I stare into the monitor, at my dazed expression and my colorless face and lips.
“Thank you, Gemma, for the introduction,” Ian says. He gives a wide grin and gestures for me to leave the stage.
I walk toward the edge of the room. My body is numb, the only thing I can feel is the blood running down the inside of my legs.
I barely notice the monitors full of hundreds of comments.
Lavinia hurries toward me.
“I’m going,” I say in a choked voice. “I have to go.”
She frowns at me. Then says, “I think that would be best. Good luck, Gemma.”
I look back at Ian, he’s in his element, giving one of his favorite talks to the cameras.
I grab my purse, my coat and hurry out the door. On the way downstairs I dial Dr. Ingraham.
“The embryo never attached,” Dr. Ingraham says.
He’s looking at the ultrasound. I am too. I stare at the screen. I can’t make anything out, only gray and black and white shapes that mean nothing to me.
“But the blood test said I was pregnant.” My voice breaks, but Dr. Ingraham is kind enough to ignore that. I rub at my eyes. “Aren’t I pregnant?”
He shakes his head no. “This is what we call a biochemical pregnancy. It happens when you have a positive blood test but not a positive ultrasound. This can happen with early detection in pregnancy. If you hadn’t had the blood test, you would never have known this wasn’t just a normal period come a few days late.”
I stare at him in his white coat and his latex gloves, what he’s saying isn’t sinking in.
“I was never pregnant?”
He shakes his head and pulls out the ultrasound. “You were. It wasn’t viable. I encourage you to look on the bright side. We now know you can get pregnant, next we’ll have to work on you staying pregnant.”
I stare at him.

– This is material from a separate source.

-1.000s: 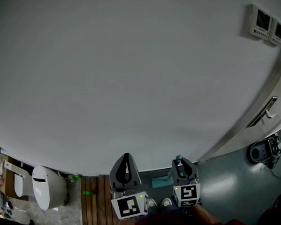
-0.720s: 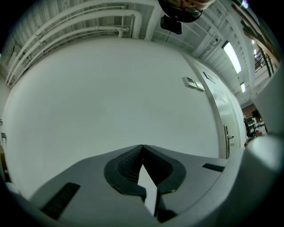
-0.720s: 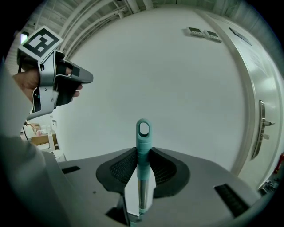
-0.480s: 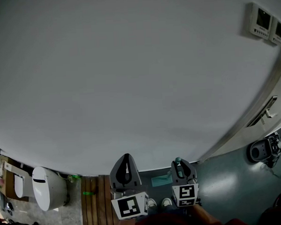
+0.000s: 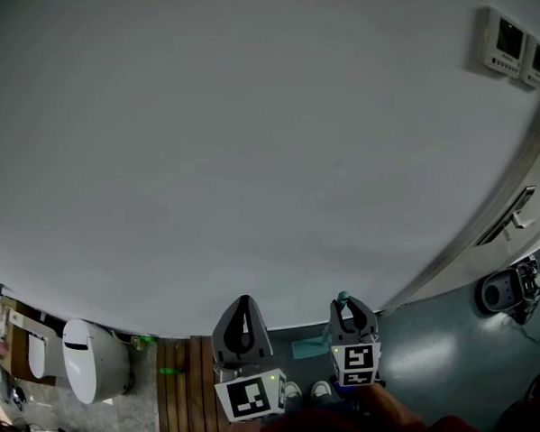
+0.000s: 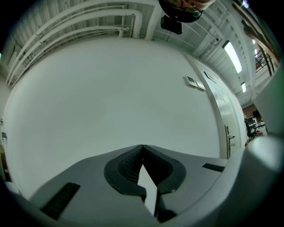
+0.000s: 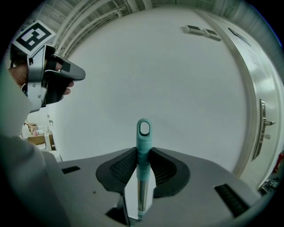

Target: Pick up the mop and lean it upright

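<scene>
The mop handle (image 7: 143,150) has a teal grip with a hanging loop on a shiny metal shaft, and it stands upright in front of the grey wall. My right gripper (image 7: 143,153) is shut on the teal grip just below the loop. In the head view that right gripper (image 5: 347,308) shows the teal tip (image 5: 343,299) above its jaws, and the teal mop head (image 5: 310,347) lies on the floor near the wall. My left gripper (image 5: 245,304) is beside it to the left, shut with nothing in it, its tips (image 6: 142,146) touching.
A big grey wall (image 5: 248,148) fills the view ahead. A white door (image 5: 514,216) with a lever handle is to the right, below two wall panels (image 5: 512,46). A toilet (image 5: 90,357) and a wooden slat mat (image 5: 181,387) lie left. A round machine (image 5: 510,290) sits right.
The right gripper with the mop handle has shifted slightly, up and a little right. The left gripper has stayed put.
</scene>
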Tool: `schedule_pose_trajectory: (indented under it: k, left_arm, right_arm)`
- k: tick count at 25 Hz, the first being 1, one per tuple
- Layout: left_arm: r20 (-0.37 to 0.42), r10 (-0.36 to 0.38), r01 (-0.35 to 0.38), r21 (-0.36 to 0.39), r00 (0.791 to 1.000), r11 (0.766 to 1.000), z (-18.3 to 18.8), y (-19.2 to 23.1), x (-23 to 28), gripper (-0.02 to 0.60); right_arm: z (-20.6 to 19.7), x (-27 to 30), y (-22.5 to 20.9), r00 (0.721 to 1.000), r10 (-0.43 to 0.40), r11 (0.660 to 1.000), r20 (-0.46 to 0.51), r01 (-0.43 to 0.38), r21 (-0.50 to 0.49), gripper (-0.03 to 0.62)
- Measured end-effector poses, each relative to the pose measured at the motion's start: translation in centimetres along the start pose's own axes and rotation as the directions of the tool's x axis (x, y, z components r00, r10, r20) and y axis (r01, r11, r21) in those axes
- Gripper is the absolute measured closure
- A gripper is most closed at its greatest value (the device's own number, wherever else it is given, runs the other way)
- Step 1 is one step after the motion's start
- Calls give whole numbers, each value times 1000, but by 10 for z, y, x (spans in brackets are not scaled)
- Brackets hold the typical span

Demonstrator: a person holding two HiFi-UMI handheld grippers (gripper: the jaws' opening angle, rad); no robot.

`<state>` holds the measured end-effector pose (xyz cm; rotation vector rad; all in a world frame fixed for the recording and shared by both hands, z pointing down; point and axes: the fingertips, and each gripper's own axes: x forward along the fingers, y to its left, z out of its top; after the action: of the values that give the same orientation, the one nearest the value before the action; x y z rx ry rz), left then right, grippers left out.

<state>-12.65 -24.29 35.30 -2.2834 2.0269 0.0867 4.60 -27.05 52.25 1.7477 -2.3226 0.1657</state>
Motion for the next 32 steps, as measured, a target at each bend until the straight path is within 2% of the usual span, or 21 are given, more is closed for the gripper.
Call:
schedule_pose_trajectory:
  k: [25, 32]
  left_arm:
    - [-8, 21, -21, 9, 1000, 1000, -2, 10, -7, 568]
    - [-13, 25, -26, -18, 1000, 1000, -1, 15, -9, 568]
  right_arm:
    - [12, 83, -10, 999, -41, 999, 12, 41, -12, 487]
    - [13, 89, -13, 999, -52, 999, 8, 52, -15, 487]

The air from the vent blows over my bare legs and the paper gown flutters. The exam table is cold against my skin.
“We can start another cycle as soon as you’re ready,” he says.
I blink and my heart thuds loudly in my ears. “I’m not pregnant,” I say again.
He frowns and pulls off his gloves. “It’s an early miscarriage. It will feel just like a normal period.”
It will feel…just like a normal period? It will feel…normal?
The breath leaves my lungs, and there’s such a heavy weight on my chest that I can’t pull in any air.
“You didn’t have any other embryos that made it to the blastocyst stage,” Dr. Ingraham continues. “Your partner will have to come in again to donate another sample and you’ll need another retrieval.”
I still can’t pull in a breath. There’s no air in the whole room, in the whole world. I try to drag in another breath and finally I manage to work my lungs.
“All set?” Dr. Ingraham asks. “You can start again with your next cycle. Let us know when you’re ready to proceed.”
I swallow and nod, but I’m not able to talk past the burning tightness in my throat.
He leaves me to get dressed again. But for the longest time I’m not able to climb off the table. I just stare at the blank ultrasound machine and at the red spot of blood on the paper beneath me.
An hour later I make it home. When I close my door behind me another cramp catches me off guard and I gasp. I press my hand against my stomach.
Then I pull my phone out of my purse. I need to call Josh. He should know.
I dial his number and hold the phone to my ear. After it rings and rings he picks up.
“This is Josh.”
“Josh, hi, it’s—” I start to cry.
“Who calls anymore? Send a text. Anyway. Leave a message.”
It’s his voicemail. It isn’t him, it’s voicemail. I sniff and try to pull back my tears. I can’t tell him over voicemail, I can’t, I don’t even know how I’ll tell him in person.
I close my eyes and say, “hey. It’s me. I’m playing hooky again. Call me?”
I hang up and drop my phone to the coffee table. The beaded bracelet on my wrist clacks as I drop my hand. It’s the pregnancy bracelet Hannah gave me. The one that’s supposed to protect from miscarriage and guarantee a safe pregnancy.
I stare at it. Then I rip it off of my wrist and fling it at the wall. The bracelet breaks and the beads bounce around the floor.
I drop down and wrap my hands around my knees. The bracelet took a chunk of paint off the wall, right above Ian’s quote.
The one that says, love is the best gift I’ve ever had the privilege to give.